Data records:
==*==

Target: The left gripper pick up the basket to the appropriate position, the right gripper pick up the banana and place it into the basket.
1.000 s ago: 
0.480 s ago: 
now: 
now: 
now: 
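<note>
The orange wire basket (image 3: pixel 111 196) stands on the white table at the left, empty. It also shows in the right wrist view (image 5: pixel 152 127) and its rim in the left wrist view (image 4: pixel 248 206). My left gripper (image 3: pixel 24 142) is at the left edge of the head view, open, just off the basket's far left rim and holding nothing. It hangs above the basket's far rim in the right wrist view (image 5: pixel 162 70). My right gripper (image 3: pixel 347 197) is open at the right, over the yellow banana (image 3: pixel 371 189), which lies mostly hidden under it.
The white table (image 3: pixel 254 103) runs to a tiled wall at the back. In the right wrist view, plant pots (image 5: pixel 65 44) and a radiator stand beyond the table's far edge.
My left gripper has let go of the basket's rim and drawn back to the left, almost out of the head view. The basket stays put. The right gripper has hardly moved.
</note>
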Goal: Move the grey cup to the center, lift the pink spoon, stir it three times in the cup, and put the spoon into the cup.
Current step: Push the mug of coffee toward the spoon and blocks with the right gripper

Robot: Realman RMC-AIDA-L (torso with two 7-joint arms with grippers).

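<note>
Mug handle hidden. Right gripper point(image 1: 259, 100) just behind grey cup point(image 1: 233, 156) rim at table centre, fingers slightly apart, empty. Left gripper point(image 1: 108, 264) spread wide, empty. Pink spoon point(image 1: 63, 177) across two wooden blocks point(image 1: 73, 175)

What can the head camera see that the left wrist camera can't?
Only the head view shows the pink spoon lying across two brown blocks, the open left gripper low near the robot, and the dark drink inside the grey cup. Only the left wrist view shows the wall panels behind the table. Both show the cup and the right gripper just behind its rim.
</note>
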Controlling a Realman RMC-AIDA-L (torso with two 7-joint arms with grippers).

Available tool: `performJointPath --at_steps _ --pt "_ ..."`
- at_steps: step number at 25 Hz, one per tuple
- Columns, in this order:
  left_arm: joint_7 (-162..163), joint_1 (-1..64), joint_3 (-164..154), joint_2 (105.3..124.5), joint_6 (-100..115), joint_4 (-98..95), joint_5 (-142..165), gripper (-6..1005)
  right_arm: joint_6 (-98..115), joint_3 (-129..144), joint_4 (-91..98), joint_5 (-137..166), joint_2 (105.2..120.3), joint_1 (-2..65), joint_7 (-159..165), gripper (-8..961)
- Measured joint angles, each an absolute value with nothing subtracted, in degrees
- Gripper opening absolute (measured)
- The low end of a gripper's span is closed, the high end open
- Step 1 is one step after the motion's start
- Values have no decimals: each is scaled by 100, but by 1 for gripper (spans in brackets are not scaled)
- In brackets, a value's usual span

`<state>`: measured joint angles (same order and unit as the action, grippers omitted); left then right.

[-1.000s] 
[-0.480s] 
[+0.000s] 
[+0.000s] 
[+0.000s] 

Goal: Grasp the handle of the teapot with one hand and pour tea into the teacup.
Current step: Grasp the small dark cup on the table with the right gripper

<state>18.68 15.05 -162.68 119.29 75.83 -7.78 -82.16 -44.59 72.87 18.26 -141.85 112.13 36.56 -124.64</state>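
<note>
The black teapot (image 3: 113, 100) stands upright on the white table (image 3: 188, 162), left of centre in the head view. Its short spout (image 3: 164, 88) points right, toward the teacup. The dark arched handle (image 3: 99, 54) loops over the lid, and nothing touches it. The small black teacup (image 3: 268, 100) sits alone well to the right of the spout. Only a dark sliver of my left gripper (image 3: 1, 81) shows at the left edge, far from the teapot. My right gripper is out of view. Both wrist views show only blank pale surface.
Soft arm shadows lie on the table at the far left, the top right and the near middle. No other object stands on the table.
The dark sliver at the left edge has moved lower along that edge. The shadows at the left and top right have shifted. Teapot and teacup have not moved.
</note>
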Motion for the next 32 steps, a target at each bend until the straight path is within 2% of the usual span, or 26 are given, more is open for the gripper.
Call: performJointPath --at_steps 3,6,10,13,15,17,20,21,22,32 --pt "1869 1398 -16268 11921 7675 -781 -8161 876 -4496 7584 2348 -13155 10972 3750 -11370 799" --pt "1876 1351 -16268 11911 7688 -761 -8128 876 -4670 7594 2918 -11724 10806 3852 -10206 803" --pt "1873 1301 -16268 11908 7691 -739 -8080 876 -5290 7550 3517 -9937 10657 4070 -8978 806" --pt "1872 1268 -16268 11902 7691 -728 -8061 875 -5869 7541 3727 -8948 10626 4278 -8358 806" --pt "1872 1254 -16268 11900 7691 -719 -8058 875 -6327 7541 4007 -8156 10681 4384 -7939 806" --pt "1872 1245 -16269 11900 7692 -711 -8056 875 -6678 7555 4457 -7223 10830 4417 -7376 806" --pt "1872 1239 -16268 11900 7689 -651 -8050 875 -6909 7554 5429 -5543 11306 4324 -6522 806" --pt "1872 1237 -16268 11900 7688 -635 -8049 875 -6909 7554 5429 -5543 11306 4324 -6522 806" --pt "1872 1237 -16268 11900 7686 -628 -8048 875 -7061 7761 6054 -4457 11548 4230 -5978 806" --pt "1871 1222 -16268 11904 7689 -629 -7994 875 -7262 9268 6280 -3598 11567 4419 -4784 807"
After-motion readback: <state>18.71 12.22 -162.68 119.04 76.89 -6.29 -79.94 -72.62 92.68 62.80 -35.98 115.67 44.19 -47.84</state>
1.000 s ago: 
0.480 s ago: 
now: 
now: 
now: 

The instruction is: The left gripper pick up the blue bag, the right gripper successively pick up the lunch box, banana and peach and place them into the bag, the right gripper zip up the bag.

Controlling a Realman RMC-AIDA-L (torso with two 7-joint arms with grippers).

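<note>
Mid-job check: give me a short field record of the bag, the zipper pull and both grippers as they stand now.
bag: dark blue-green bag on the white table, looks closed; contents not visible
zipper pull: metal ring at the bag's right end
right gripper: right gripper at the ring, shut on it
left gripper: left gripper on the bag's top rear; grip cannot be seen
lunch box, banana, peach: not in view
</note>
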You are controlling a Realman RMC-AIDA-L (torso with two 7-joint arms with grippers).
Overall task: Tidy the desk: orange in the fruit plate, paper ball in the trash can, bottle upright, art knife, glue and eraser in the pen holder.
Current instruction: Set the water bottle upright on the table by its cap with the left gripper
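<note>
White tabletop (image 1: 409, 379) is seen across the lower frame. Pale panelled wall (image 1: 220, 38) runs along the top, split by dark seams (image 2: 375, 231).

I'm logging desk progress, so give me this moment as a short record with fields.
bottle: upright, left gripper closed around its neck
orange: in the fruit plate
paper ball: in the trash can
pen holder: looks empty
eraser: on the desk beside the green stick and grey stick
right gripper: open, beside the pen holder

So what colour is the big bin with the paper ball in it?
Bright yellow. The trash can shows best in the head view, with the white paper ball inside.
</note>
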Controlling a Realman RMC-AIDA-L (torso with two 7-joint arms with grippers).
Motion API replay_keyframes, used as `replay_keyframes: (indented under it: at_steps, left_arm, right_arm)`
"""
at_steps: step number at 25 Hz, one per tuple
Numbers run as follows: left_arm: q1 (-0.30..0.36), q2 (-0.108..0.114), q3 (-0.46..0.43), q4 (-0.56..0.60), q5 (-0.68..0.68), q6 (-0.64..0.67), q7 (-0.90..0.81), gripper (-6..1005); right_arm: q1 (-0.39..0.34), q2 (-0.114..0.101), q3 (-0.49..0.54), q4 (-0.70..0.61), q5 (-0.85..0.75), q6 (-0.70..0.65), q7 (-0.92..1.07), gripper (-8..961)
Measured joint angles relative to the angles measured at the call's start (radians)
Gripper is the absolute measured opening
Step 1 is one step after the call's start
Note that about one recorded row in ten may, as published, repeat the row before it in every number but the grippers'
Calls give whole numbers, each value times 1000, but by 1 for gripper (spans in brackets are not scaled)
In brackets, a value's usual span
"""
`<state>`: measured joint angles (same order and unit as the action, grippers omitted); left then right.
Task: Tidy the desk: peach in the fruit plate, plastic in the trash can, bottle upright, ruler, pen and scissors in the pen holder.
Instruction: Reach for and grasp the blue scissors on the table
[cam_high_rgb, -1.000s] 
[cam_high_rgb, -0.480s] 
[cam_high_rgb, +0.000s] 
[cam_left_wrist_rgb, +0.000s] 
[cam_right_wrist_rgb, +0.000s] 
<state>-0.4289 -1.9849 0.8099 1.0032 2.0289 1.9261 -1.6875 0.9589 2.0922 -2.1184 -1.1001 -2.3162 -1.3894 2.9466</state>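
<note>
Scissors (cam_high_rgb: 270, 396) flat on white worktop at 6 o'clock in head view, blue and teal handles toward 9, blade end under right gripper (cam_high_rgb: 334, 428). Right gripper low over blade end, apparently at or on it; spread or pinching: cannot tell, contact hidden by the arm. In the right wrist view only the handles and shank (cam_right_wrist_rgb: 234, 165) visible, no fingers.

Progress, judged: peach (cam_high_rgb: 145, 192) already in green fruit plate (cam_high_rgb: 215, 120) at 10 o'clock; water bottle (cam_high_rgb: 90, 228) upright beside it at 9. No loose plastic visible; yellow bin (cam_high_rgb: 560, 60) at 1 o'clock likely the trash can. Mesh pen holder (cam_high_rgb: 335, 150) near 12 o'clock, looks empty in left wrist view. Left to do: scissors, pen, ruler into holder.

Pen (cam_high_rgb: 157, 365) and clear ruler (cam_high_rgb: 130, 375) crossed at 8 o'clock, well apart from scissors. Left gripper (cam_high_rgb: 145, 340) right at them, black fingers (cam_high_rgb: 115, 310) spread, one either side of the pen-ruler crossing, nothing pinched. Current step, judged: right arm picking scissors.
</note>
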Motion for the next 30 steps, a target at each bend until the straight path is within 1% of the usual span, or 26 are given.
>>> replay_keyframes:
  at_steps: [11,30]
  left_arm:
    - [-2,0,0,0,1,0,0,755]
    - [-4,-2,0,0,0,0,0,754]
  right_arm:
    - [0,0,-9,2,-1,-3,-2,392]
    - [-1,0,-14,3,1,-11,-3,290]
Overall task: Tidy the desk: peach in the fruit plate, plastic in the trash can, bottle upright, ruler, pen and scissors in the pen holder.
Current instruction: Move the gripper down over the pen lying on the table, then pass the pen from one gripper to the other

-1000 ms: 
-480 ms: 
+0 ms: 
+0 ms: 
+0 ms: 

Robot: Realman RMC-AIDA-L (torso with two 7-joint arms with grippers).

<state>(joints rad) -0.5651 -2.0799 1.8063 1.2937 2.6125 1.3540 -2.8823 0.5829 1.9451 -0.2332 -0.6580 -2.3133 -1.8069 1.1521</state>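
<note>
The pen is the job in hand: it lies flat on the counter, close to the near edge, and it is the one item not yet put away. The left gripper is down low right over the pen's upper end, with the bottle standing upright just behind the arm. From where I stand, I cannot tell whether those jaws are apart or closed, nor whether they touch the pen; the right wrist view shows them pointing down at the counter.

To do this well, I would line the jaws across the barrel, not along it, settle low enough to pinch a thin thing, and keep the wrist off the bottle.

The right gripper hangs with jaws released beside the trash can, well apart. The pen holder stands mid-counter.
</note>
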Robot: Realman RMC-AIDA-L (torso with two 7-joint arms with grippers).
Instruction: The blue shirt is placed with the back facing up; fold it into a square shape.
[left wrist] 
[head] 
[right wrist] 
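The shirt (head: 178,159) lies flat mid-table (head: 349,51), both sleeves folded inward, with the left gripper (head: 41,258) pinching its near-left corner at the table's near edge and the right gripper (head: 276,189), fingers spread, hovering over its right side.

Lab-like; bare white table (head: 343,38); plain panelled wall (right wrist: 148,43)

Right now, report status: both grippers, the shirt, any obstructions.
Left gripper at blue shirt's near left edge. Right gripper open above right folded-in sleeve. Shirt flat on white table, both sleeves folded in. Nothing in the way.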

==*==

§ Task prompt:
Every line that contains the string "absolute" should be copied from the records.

§ Problem solution:
- Measured joint angles, each an absolute value with nothing subtracted, in degrees
- Gripper opening absolute (measured)
Gripper is the absolute measured opening

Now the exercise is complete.